# getting horses use to trail riding?! help please



## PaintHorseMares (Apr 19, 2008)

It can take lots of time, patience, and praise. Remember, it is very unnatural for a horse to be alone without the safety of the herd. If possible, ride (or pony) her with a seasoned trail horse. When introducing new environments, I always start our two young ones with our 14 yr old 'been there, done that' seasoned mare. They will go anywhere she does and learn from her....and this really makes the process faster, but you do want to get to the point where she trusts you like she would trust the lead horse. Once she's more comfortable (or if you can't do that), go out alone as you did...short distances at first, riding or in hand (I would saddle her, though), expanding her comfort zone slowly.

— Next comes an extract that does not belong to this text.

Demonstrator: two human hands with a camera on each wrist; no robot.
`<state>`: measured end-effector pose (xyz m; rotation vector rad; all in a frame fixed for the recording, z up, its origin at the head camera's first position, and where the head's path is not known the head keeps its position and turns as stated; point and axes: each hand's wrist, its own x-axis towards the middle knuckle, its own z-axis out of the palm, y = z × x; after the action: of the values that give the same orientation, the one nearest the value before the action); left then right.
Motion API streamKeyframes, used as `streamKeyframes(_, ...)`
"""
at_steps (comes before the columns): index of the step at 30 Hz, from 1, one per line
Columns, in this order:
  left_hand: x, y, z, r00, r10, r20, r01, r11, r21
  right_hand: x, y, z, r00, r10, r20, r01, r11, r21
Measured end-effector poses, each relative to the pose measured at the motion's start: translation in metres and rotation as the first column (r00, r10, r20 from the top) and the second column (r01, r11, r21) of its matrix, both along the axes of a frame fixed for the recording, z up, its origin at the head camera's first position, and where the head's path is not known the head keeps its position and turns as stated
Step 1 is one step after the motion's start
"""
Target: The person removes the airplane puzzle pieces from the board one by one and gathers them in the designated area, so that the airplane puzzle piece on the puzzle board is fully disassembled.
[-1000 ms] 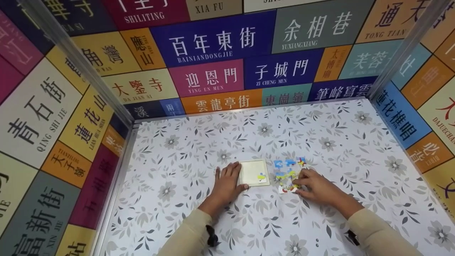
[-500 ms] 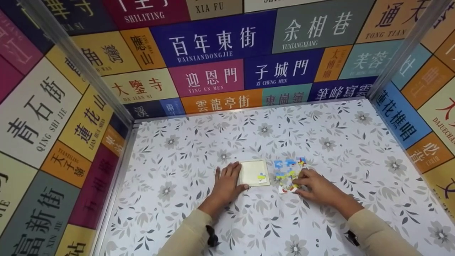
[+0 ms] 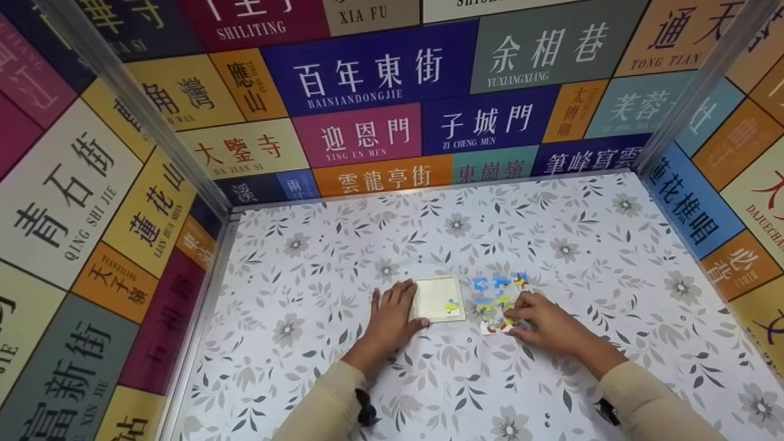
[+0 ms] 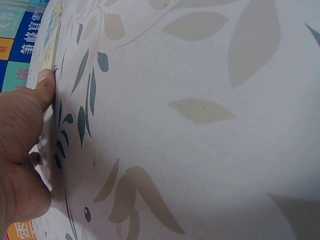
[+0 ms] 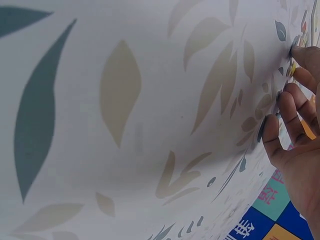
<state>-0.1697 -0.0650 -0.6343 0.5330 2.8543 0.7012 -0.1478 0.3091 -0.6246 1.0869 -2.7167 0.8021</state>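
Note:
My left hand [image 3: 390, 315] rests at the left side of a shallow cream puzzle tray [image 3: 433, 293], its fingers along the left edge and its thumb at the lower edge. One yellow-and-white puzzle piece [image 3: 452, 306] lies in the tray's lower right corner. In the left wrist view the thumb [image 4: 45, 82] presses on the tray's rim. To the right, my right hand [image 3: 542, 321] bends over a cluster of colourful puzzle pieces [image 3: 490, 288], thumb and index finger pinching one at its lower right. A bit of yellow piece [image 5: 292, 68] shows by these fingertips in the right wrist view.
Everything lies on a white tabletop [image 3: 343, 245] printed with grey flowers and leaves. Panels [image 3: 367, 67] with coloured place-name signs enclose it at the back and both sides. Clear corner posts [image 3: 692, 92] stand where the panels meet.

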Motion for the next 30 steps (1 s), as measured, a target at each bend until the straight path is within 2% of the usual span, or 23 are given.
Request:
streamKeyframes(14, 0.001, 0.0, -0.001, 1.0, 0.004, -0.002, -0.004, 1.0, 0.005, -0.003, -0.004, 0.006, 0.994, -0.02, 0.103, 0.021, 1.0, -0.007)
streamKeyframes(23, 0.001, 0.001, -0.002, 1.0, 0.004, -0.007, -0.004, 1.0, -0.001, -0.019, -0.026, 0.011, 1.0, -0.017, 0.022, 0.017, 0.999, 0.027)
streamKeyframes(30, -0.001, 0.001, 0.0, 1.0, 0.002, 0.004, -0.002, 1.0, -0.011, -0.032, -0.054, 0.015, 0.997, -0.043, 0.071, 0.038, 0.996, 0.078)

It's OK to let her stop and look when she gets uncomfortable. If needed, turn back, circle, and try forward again. When she's reached her limit for the trip, though, praise, and go on to your other routines. Always end on a good note, take your time, have fun.


----------



## Painted Horse (Dec 29, 2006)

I always take the young horses out with an more experienced horse. I start by ponying them at yearlings. By time I ride them down the trail at 3-4 years old, the trail, water crossings, bridges etc are old hat.

Go for a ride with a friend. Let her horse lead. After your horse has been down the trail a time or two, let your horse begin to lead while you ride with a friend. Then when you go out by yourself. The horse is already comfortable with the trail.He will only be dealing with the issue of being alone and not worrying about things he's never seen before.


----------



## HorsesAreForever (Nov 9, 2007)

okay thanks for the advice! ill try it out today!


----------



## my2geldings (Feb 18, 2008)

From reading most of the posts that you put up it really sounds like and your horse have some big trust problems. Your mare doesn't trust you and you don't have any faith in here either because of how she reacts to things (which really are typical horse things).

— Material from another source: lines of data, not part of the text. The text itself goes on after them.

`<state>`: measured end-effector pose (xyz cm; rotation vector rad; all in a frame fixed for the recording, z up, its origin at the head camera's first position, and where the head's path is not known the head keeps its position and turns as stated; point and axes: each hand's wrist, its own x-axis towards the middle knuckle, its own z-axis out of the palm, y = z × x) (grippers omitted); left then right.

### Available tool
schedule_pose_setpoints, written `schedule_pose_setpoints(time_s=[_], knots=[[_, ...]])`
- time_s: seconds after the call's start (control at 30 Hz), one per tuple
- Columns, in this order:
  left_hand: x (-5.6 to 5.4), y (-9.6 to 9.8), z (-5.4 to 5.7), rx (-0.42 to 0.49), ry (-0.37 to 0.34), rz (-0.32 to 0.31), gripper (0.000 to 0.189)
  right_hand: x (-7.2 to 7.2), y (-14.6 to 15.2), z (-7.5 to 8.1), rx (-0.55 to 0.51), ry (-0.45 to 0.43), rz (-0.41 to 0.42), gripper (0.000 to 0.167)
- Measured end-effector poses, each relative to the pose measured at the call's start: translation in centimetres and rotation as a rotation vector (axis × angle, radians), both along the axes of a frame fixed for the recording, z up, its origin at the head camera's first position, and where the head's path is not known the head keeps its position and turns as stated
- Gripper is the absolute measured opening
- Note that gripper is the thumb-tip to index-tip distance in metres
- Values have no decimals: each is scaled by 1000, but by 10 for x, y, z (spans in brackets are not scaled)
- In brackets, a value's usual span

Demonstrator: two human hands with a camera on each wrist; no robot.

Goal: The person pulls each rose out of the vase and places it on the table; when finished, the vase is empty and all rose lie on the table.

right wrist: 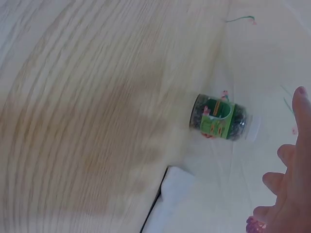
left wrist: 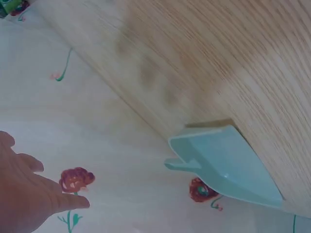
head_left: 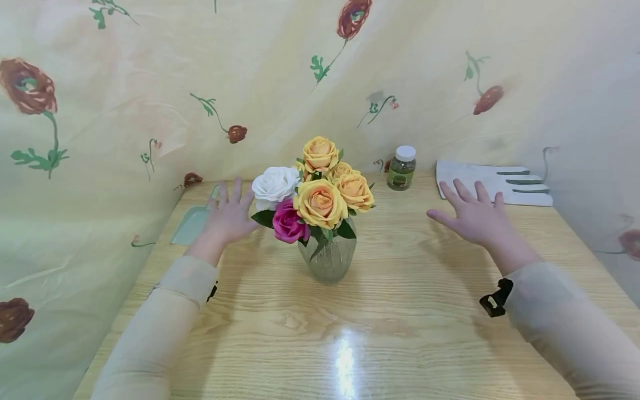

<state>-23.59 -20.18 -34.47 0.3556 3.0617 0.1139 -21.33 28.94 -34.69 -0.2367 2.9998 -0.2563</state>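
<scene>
My left hand (head_left: 230,219) is held above the table's left side with fingers spread, holding nothing. Behind it lies a pale green dustpan (head_left: 189,225), partly covered by the hand in the head view; the left wrist view shows the whole dustpan (left wrist: 223,162). On the right, my right hand (head_left: 475,219) hovers with spread fingers, also holding nothing, just in front of a white glove (head_left: 480,180) with dark gaps between its fingers. Between the hands stands a ribbed glass vase (head_left: 330,261) holding yellow roses (head_left: 321,204), a white rose (head_left: 276,186) and a magenta rose (head_left: 289,221).
A small jar (head_left: 401,169) with a white lid and green label stands at the table's back, between vase and glove. Cloth with printed poppies (head_left: 280,66) hangs behind and beside the wooden table (head_left: 280,333). Each wrist wears a black strap piece.
</scene>
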Motion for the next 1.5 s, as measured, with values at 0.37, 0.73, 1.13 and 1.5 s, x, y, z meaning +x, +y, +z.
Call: schedule_pose_setpoints(time_s=[0.37, 0.73, 1.13, 1.5], knots=[[7, 12, 5, 261, -57, -110, 97, 5, -22, 6, -129, 56, 54, 84], [7, 33, -1, 896, -113, -357, 60, 9, -47, 8, -552, 5, 156, 72], [28, 49, -7, 992, -232, -496, 64, 22, -75, 9, -752, -113, 157, 63], [41, 63, -3, 944, -228, -571, 68, 34, -101, 19, -985, -56, 146, 49]])
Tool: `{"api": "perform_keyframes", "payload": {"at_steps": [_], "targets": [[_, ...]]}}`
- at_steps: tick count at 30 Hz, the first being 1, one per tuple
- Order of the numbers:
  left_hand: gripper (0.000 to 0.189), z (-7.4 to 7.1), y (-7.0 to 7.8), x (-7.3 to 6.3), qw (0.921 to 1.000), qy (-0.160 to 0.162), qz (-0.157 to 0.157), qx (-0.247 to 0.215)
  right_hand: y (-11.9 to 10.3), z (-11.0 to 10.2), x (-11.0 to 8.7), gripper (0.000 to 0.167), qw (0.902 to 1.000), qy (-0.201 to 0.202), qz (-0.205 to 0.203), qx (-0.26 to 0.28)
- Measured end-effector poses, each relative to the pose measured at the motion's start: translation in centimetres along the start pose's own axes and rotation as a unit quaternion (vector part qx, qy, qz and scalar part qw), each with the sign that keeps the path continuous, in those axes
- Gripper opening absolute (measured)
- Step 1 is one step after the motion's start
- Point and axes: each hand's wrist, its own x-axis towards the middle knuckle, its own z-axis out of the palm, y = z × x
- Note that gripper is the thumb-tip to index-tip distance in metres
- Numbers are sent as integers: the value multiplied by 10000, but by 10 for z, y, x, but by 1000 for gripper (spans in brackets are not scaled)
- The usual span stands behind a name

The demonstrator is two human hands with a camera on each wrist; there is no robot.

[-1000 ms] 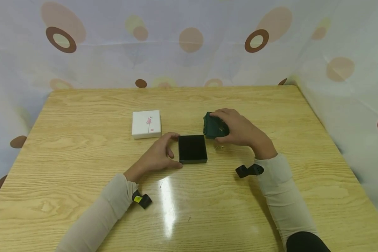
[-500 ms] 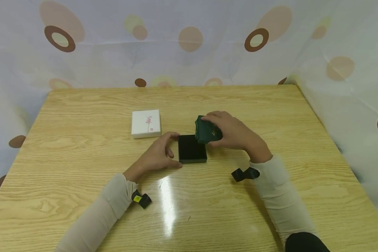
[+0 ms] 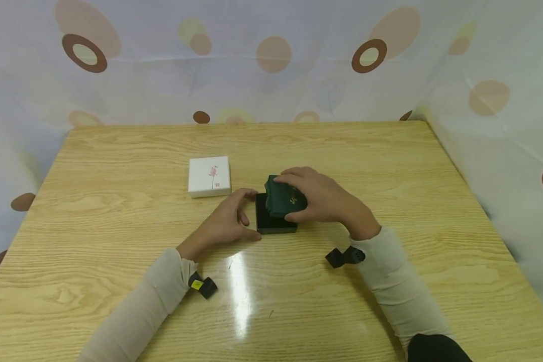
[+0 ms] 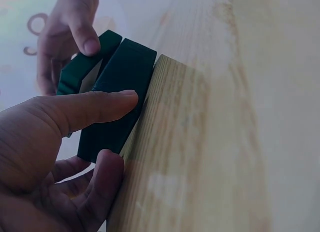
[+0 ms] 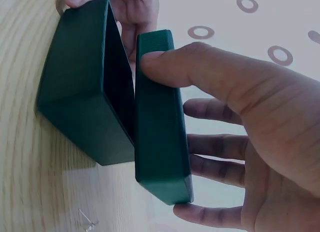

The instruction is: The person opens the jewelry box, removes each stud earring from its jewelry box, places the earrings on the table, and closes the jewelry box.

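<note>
My left hand point(image 3: 228, 218) grips the left side of a small dark green box base point(image 3: 276, 230), thumb along its near side. The base stands on the table, its inside dark. My right hand point(image 3: 319, 196) holds the matching green lid point(image 3: 282, 198) between thumb and fingers. Gold marks show on the lid's top, and a ribbon-like edge sits at its left. In the right wrist view the lid point(image 5: 160, 122) is tilted, just above the opening of the base point(image 5: 72, 61). A gap still shows between them. Part of the opening is hidden by the lid in the head view.
A white square box point(image 3: 209, 176) with a pink flower print stands behind my left hand on the wooden table point(image 3: 117, 226). A tiny metallic item with thin pins point(image 5: 89, 223) lies near the base. A patterned cloth point(image 3: 235, 65) hangs behind the table.
My right hand has carried the green lid leftward and toward me, from beside the base to over it. The left hand and the base have stayed in place.
</note>
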Motion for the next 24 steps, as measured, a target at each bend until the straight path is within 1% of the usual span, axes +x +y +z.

It's a vicious circle between the 2 of you. I think it might be a better idea for the 2 of you to work thru your technical issues before hitting the trails. If you do decide to still go on trails, you should go out with another horse, an experienced trail horse would be better.


----------



## HorsesAreForever (Nov 9, 2007)

if u read my other post we wont on a hour and a 1/2 long ttrail and we were perfect together and she does trust me because if she didnt she wouldnt follow me around everywhere in the arena with out my having to hold her she wouldnt relax around me when shes nervous.

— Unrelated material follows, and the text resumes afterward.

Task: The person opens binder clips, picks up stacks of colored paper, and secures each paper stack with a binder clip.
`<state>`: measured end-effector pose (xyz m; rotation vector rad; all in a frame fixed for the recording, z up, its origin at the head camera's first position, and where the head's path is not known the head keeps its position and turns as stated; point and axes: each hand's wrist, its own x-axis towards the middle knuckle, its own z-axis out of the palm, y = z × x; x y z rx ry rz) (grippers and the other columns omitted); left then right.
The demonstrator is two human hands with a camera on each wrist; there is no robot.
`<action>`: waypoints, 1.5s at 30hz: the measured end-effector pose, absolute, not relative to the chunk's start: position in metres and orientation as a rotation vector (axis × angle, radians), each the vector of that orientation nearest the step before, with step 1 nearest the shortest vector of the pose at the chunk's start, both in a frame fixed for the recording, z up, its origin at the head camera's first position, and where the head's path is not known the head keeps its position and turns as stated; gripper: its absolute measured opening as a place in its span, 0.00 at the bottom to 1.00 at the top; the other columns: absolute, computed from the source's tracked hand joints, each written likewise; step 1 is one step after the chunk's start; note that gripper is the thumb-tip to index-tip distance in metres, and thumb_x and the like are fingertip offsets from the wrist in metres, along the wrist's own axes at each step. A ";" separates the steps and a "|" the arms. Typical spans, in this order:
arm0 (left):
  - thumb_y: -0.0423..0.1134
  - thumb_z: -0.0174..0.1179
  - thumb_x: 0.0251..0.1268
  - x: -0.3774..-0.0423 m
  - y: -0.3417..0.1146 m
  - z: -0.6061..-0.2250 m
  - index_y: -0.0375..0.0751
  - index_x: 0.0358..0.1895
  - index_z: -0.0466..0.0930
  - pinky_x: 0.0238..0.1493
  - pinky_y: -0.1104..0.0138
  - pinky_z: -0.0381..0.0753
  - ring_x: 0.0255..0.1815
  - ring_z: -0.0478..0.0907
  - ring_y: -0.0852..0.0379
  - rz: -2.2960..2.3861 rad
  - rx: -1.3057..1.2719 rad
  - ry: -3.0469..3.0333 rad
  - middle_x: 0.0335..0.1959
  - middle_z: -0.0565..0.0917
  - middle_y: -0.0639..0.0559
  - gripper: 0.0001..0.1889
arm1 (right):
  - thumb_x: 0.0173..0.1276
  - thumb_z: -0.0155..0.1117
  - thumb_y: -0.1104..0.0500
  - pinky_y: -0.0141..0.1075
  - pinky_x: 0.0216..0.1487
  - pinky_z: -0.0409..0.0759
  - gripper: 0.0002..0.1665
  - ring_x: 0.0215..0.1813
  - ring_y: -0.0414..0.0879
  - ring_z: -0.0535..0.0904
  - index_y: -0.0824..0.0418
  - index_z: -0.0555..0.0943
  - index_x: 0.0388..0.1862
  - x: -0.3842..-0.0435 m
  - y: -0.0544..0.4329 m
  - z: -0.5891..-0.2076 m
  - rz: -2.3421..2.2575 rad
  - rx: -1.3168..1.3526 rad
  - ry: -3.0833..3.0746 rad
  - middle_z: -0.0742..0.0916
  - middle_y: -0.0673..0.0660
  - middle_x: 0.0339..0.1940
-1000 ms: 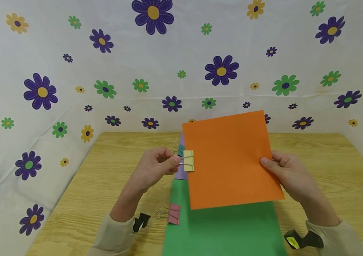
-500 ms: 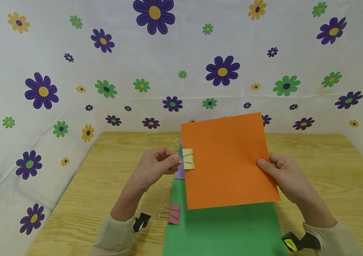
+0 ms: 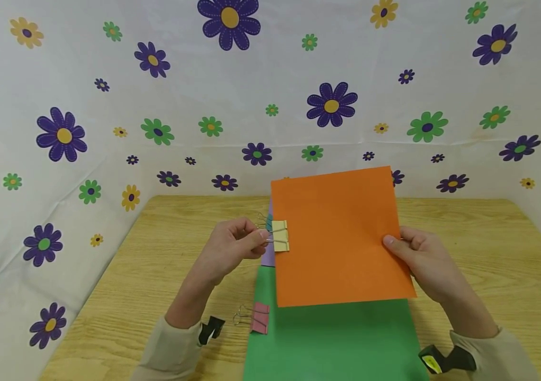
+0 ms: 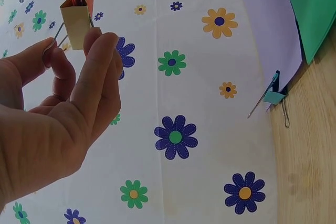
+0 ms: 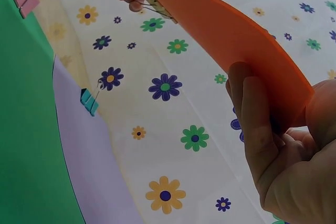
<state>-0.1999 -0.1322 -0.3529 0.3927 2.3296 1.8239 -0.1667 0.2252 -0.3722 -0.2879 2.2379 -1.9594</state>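
Note:
An orange sheet of paper (image 3: 337, 238), possibly several together, is held up at a slant. On its left edge sits a yellow binder clip (image 3: 280, 236). My left hand (image 3: 227, 251) pinches the clip's wire handles between thumb and fingers; in the left wrist view the handles (image 4: 56, 38) stand spread apart. My right hand (image 3: 427, 262) grips the sheet's right edge, thumb on the front and fingers behind. Below lies green paper (image 3: 337, 341) with a pink binder clip (image 3: 260, 318) on its left edge. Purple paper (image 5: 89, 156) carries a teal binder clip (image 5: 90, 102).
The wood-grain table (image 3: 170, 238) extends to both sides of the papers. A white cloth with printed flowers (image 3: 270, 79) hangs behind and at the sides. Each wrist wears a black strap mount (image 3: 211, 330) near the sleeve.
My right hand and the orange sheet have shifted slightly left. The yellow clip has risen a little, with my left hand keeping its pinch. The pink clip and green paper lie as before.

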 end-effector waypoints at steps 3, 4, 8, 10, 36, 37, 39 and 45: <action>0.35 0.59 0.71 -0.200 -0.133 -0.353 0.28 0.35 0.77 0.46 0.57 0.86 0.37 0.85 0.51 1.829 0.391 2.332 0.36 0.85 0.39 0.11 | 0.80 0.51 0.56 0.39 0.38 0.87 0.29 0.36 0.47 0.87 0.80 0.67 0.65 -0.167 0.225 -0.372 -1.945 -0.301 2.251 0.88 0.51 0.38; 0.35 0.59 0.71 -0.200 -0.133 -0.353 0.28 0.35 0.77 0.46 0.57 0.86 0.37 0.85 0.51 1.828 0.388 2.333 0.36 0.85 0.39 0.11 | 0.80 0.51 0.56 0.39 0.37 0.86 0.29 0.36 0.47 0.87 0.80 0.67 0.65 -0.167 0.225 -0.372 -1.937 -0.309 2.258 0.88 0.51 0.38; 0.36 0.59 0.71 -0.200 -0.133 -0.352 0.28 0.35 0.77 0.47 0.56 0.86 0.37 0.85 0.52 1.828 0.380 2.339 0.37 0.84 0.34 0.11 | 0.80 0.51 0.56 0.40 0.37 0.87 0.29 0.36 0.47 0.87 0.80 0.67 0.65 -0.167 0.225 -0.372 -1.938 -0.310 2.249 0.88 0.52 0.38; 0.36 0.59 0.71 -0.199 -0.133 -0.352 0.28 0.35 0.77 0.47 0.56 0.86 0.37 0.85 0.52 1.828 0.383 2.340 0.38 0.83 0.33 0.11 | 0.80 0.51 0.55 0.40 0.38 0.87 0.30 0.36 0.47 0.87 0.80 0.66 0.66 -0.167 0.224 -0.372 -1.938 -0.311 2.248 0.88 0.52 0.39; 0.38 0.64 0.65 -0.203 -0.138 -0.352 0.34 0.31 0.76 0.49 0.58 0.85 0.39 0.82 0.50 1.895 0.405 2.259 0.31 0.80 0.47 0.10 | 0.81 0.48 0.58 0.37 0.39 0.86 0.26 0.38 0.44 0.86 0.81 0.69 0.63 -0.170 0.229 -0.379 -1.871 -0.392 2.320 0.87 0.52 0.39; 0.38 0.64 0.65 -0.202 -0.138 -0.352 0.34 0.31 0.76 0.49 0.58 0.85 0.38 0.82 0.51 1.892 0.415 2.262 0.31 0.80 0.47 0.10 | 0.81 0.48 0.58 0.36 0.39 0.86 0.26 0.38 0.44 0.86 0.81 0.68 0.63 -0.170 0.230 -0.379 -1.873 -0.397 2.317 0.87 0.51 0.39; 0.38 0.65 0.65 -0.202 -0.138 -0.351 0.35 0.31 0.76 0.48 0.58 0.85 0.38 0.82 0.51 1.886 0.427 2.271 0.31 0.80 0.48 0.10 | 0.81 0.48 0.59 0.37 0.39 0.86 0.26 0.38 0.44 0.86 0.82 0.68 0.62 -0.171 0.230 -0.379 -1.879 -0.400 2.313 0.87 0.51 0.39; 0.38 0.64 0.65 -0.202 -0.138 -0.352 0.34 0.31 0.76 0.48 0.59 0.85 0.37 0.82 0.52 1.882 0.439 2.281 0.30 0.81 0.47 0.10 | 0.81 0.48 0.59 0.36 0.39 0.86 0.26 0.38 0.44 0.86 0.82 0.68 0.64 -0.170 0.232 -0.378 -1.872 -0.400 2.320 0.88 0.50 0.39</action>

sometimes she's just spooky and she becomes unglued.


----------



## HorsesAreForever (Nov 9, 2007)

and the trail horse we went with was only 3 yrs old.


----------



## Curly_Horse_CMT (Jun 8, 2008)

*Trail Riding*

Yeah, patience sounds like it is going to be the key here. I agree with ponying her with another solid horse that is used to everything and will provide some confidence for her. It sounds like she doesnt completly trust you if she gets nervous and tries to bolt. Horses are fight or flight animals, and it sounds like your mare wants to do the flight thing, which is only natural. My Curly gelding is ok on the trail, he just needs more time as in trail hours. I have done that by just taking it one step at a time and just introducing him to new things at a time. Ponying really helps though, or go trail riding with a buddy.


----------